I would not be surprised to find out that the pharmaceutical companies are in cahoots with the death lab, who are in cahoots with the universities, who are in cahoots with politicians. This is what I predict, either in Boston or elsewhere, and goddesses, please let me be wrong: many thousands of deaths will occur, both here and abroad. In a few years, voila, a drug or series of drugs will appear that allow you to live a relatively normal life with ebola, or whatever, with a few so-called side-effects that may include dry mouth, increase risk of suicide and/or a sudden, forceful ballooning of the buttocks. Billboards of happily married ebola-infected couples with pretty children will dot the freeways. Commercials and advertisements everywhere will boast “Proud to be an Ebola Survivor.” We’ll give it a ribbon. We’ll give it a cause. We’ll give it a hot-line. We’ll give it group therapy. But here’s the catch: you will have to take the ebola drugs for the rest of your life. Gotcha! If you’ve managed to avoid debt because of student loans, try getting out of the debt from your ebola medication!

The pattern is so obvious. It’s just that now the governments and corporations are getting really bold. They’re doing it in our own backyard. It will be Guernica right here in Boston.They have even created a term to trivialize any claims against their misdeeds. The conspiracy theorists of today are the witches of old.
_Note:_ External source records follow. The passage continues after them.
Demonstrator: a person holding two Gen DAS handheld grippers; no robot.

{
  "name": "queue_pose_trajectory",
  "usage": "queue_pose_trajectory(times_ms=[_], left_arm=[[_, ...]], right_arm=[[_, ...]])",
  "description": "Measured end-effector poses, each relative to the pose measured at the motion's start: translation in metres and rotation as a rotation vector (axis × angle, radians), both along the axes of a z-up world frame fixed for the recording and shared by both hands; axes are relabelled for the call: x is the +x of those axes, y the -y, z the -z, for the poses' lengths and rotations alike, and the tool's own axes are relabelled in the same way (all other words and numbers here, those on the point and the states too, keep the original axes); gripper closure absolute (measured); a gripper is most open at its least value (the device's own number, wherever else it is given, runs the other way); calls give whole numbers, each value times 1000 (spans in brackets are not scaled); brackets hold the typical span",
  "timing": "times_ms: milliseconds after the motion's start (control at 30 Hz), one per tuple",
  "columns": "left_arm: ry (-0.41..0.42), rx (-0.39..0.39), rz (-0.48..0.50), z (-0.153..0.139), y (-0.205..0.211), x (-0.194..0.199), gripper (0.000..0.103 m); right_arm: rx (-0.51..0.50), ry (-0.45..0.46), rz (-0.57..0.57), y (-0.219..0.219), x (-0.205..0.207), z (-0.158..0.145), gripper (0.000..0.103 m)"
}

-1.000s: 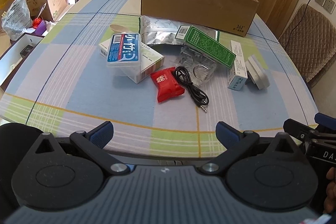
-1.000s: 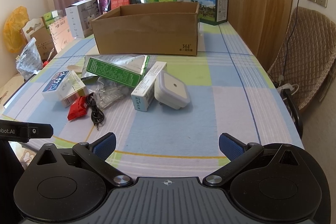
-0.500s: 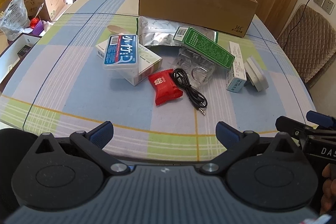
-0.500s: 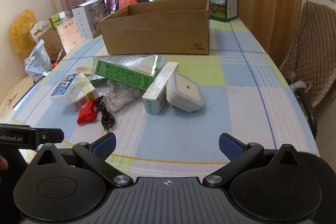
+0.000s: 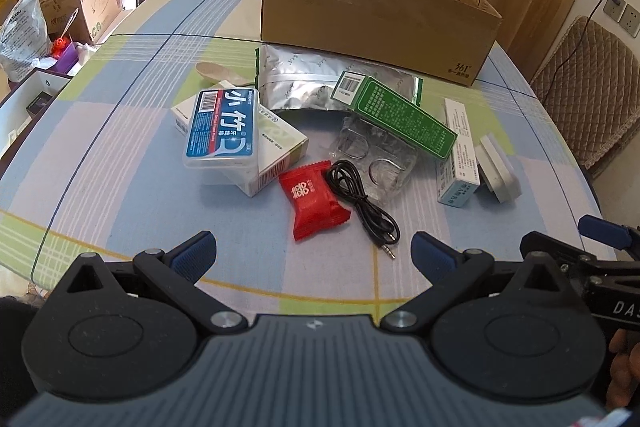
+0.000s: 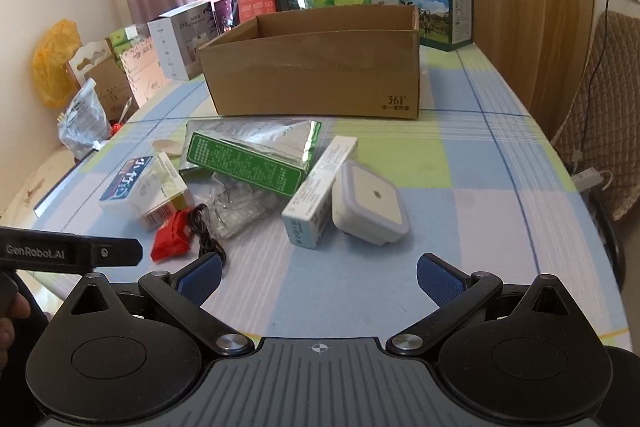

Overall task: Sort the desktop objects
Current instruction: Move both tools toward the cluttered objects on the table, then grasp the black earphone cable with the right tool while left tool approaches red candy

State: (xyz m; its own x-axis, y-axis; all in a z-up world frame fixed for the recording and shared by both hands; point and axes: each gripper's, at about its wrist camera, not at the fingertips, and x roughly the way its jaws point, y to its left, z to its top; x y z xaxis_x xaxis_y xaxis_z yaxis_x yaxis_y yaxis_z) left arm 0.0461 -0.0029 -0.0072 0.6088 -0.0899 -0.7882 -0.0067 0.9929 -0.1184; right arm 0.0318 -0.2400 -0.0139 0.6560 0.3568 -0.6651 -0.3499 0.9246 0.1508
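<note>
Both grippers, left (image 5: 313, 251) and right (image 6: 319, 273), hung released, empty; ahead, black cable (image 5: 362, 199) touching red packet (image 5: 312, 199); risked snagging both.

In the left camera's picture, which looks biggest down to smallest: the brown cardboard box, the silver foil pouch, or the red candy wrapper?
1. Brown cardboard box, though farthest away.
2. Silver foil pouch, partly covered.
3. Red candy wrapper, though nearest.
</note>
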Motion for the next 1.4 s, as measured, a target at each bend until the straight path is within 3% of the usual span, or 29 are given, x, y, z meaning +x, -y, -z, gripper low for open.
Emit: queue_pose_trajectory(times_ms=[233,333,433,633,733,1000,1067,1133,1400], left_arm=[[-15,17,5,13,-4,9,2],[-20,25,27,18,-5,12,8],[-30,30,35,24,-9,16,10],[-32,27,34,31,-24,23,15],[-32,18,35,34,-32,26,17],[-29,-32,30,36,-41,27,17],[-25,-41,24,36,-43,27,17],[-25,-49,13,37,-46,27,17],[-14,-56,51,40,-35,30,17]], right_arm=[[11,0,-23,-10,12,4,5],[25,-16,-80,-21,16,10,23],[24,-33,-134,-36,20,19,30],[-10,-51,-246,-71,27,37,55],[-46,-49,-269,-83,31,46,62],[-107,-36,-355,-110,36,62,68],[-134,-31,-362,-115,38,65,80],[-155,-30,-372,-115,36,65,81],[-188,-66,-277,-85,17,56,82]])
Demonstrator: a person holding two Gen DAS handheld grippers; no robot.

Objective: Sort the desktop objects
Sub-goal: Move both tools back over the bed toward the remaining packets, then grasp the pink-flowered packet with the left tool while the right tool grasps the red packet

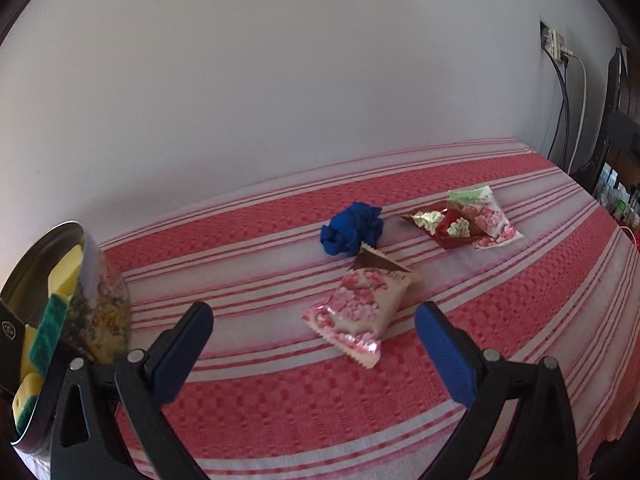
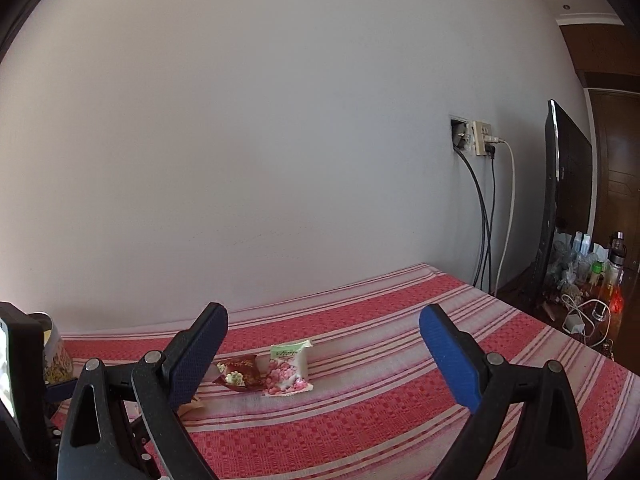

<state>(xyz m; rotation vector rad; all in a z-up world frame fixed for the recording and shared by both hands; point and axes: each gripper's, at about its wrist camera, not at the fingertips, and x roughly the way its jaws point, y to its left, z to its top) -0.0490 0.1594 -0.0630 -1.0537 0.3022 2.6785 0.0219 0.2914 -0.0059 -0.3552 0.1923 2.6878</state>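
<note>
pink floral snack packet (image 1: 354,314) lies flat on the striped red-and-white tablecloth (image 1: 280,412), nearest the left gripper (image 1: 314,350) and roughly between its two blue-padded fingers (image 1: 444,354) in the left wrist view, not touched by either. a brown packet (image 1: 378,264) sits partly under its far end. just behind that, a crumpled blue cloth (image 1: 352,230), touching or nearly touching the brown packet's tip.

further right on the cloth: a dark red packet with gold print (image 1: 440,224) overlapping a second pink floral packet with a green top (image 1: 486,216). same pair shows in the right wrist view, red packet (image 2: 238,374) left, green-topped packet (image 2: 288,368) right, edges touching.

left gripper: released, jaws spread wide, nothing held, hovering above the tablecloth. right gripper (image 2: 322,356): also released, fingers wide apart, empty, above the cloth with the red and green-topped pair seen between the fingers, farther off.

far left of the left wrist view: a round metal tin (image 1: 94,292) with a floral printed side, holding yellow-and-green sponges (image 1: 48,320). whether it tilts or the lens bends it, cannot tell. its edge shows in the right wrist view too (image 2: 56,356).

background: plain white wall (image 1: 280,80), wall socket with cables (image 2: 480,138) hanging down, a dark flat screen (image 2: 564,200) edge-on at right, bottles and clutter (image 2: 600,276) beside it.
</note>
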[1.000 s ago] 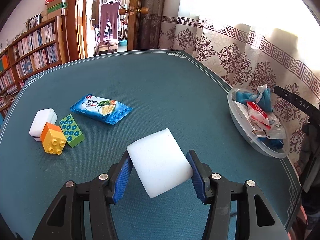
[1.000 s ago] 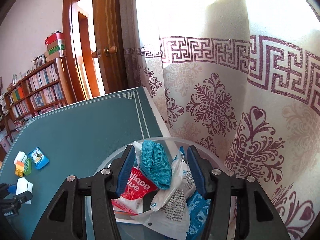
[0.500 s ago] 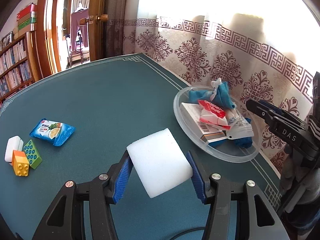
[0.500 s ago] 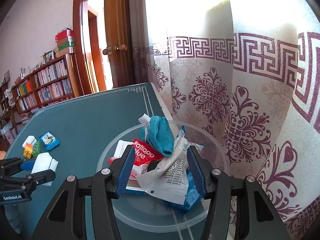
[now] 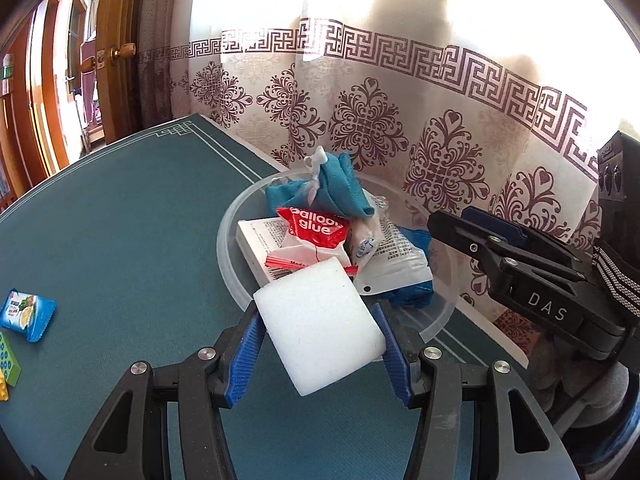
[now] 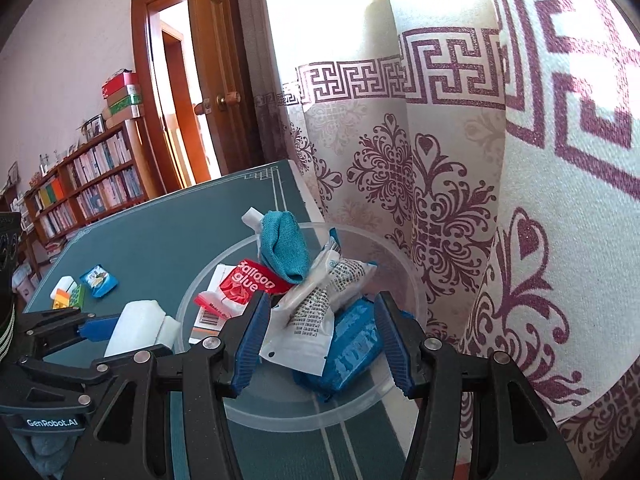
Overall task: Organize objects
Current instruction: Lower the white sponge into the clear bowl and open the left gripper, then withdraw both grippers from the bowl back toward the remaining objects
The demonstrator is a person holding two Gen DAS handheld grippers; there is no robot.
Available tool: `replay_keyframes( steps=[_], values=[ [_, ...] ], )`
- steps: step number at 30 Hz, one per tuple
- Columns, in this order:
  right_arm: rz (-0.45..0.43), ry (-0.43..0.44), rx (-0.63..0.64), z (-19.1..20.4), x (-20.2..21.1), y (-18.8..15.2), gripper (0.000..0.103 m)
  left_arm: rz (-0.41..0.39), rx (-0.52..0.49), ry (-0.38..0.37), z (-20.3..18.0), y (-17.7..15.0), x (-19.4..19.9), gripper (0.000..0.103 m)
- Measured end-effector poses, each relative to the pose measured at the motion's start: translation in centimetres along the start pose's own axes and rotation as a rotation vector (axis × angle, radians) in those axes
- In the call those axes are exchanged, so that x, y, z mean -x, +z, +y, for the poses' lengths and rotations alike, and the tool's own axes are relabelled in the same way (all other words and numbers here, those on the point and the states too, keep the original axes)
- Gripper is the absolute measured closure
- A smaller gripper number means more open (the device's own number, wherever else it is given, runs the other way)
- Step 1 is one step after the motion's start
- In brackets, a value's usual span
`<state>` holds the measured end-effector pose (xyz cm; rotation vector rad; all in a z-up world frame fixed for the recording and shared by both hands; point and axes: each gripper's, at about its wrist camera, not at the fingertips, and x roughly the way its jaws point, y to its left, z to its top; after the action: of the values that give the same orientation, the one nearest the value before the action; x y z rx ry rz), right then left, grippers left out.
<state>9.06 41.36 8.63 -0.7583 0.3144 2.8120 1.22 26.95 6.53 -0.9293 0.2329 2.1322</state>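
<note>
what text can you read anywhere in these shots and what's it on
"Balloon glue" on the red packet in the clear bowl, partly cut off.
"DAS" on the right gripper body.
"GenRobot.AI" on the left gripper body.
Print on the white pouch, white box, blue snack packet and book spines: too small to read.

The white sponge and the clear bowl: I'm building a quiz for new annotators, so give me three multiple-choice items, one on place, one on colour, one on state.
1. Where is the white sponge?
A. between the left gripper's fingers
B. in the bowl
C. beside the bricks

2. What colour is the "Balloon glue" packet?
A. green
B. red
C. yellow

3. What is the right gripper doing?
A. clamping the cloth
B. open over the clear bowl
C. out of view

Answers: A, blue pads press both sponge sides; B, white lettering on red; B, nothing touches its spread fingers.
</note>
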Motion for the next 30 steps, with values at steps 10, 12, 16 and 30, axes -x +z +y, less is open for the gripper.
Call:
replay_keyframes(
  steps=[10, 12, 16, 30],
  values=[
    [-0.006, 0.005, -0.028, -0.7, 0.1, 0.1, 0.047, -0.017, -0.029, -0.041, -1.0, 0.4, -2.6, 0.045],
    [-0.004, 0.005, -0.029, -0.7, 0.0, 0.1, 0.047, -0.024, -0.02, -0.042, -0.8, 0.4, -3.1, 0.044],
    [-0.001, 0.005, -0.031, -0.7, -0.1, 0.1, 0.047, -0.044, -0.006, -0.046, -0.3, 0.2, -3.3, 0.04],
    [0.006, 0.012, -0.033, -0.4, -0.3, -0.3, 0.047, -0.089, -0.016, 0.002, 0.3, -0.5, -0.8, 0.015]
  ],
)
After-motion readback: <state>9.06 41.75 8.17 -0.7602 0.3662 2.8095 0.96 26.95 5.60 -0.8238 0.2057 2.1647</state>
This debate between the community and the bio-lab Dungeon of Horrors, has been going on since 2003. I just heard about it yesterday. I drove past the building. It looked like any other modern building, but I grocked a wrongness about it. Call me a witch if you wanna, but I FELT it. I felt it as a disturbance in the Force, no shit.

Now, I will admit, that this old news being new news to me is my own fault. I tend to live under a rock. I hate watching the news because it hurts so much. It hurts it hurts it hurts, but now it seems that I can’t avoid knowing even if I want to because I can feel it in my bones and the bones will speak.

And they will continue to speak. And speak and speak. Even if ebola gets me. The wisdom of the bones cannot be silenced. My bones, your bones and all the bones of beings that seek to nurture life instead of destroying it. ‘Cause dig this all yee Obi Wans: those that seek the dark way of suppressing life have forgotten one very important thing: that some of us will be more powerful in death.